• [Required work]: Beneath this instruction is a listing. Transcribe from it only the stretch from the line with "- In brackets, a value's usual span" through the line with "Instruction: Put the", both end lines included, exactly as written.

# # # # # # #

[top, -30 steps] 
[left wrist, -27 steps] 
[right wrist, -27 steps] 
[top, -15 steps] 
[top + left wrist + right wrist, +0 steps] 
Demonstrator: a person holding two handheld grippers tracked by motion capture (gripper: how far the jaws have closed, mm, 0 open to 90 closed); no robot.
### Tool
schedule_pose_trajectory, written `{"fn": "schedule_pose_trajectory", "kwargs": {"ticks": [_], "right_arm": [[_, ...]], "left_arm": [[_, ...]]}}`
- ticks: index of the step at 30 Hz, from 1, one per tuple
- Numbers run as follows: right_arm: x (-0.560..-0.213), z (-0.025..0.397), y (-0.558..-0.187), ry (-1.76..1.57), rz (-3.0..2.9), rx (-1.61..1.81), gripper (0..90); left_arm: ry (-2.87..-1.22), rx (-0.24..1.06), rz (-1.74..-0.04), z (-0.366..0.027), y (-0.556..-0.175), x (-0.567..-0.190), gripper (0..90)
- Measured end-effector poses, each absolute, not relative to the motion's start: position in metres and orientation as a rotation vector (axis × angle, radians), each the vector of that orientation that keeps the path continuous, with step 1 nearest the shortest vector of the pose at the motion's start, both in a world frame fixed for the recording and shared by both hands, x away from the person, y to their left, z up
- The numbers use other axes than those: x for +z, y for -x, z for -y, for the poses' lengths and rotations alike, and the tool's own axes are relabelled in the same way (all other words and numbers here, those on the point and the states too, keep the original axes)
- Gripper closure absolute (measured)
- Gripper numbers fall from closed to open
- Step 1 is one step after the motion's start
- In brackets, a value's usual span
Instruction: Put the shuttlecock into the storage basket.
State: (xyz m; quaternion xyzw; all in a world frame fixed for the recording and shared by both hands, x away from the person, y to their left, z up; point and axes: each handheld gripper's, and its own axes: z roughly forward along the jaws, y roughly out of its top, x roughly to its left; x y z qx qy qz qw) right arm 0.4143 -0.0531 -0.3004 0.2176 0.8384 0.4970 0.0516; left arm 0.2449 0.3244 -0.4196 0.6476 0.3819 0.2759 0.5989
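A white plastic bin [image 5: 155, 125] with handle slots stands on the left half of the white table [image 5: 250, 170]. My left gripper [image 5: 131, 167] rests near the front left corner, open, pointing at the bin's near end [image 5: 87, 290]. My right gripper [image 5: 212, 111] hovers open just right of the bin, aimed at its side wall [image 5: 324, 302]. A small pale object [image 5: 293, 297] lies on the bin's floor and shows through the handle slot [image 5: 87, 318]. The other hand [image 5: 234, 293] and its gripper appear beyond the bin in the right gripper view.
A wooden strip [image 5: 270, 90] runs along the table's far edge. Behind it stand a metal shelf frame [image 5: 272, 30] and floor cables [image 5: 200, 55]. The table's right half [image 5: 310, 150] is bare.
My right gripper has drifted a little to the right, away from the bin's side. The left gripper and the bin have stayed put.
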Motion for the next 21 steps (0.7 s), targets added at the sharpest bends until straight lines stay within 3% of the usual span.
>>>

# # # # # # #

• [Response area]:
- In brackets, a value's usual span
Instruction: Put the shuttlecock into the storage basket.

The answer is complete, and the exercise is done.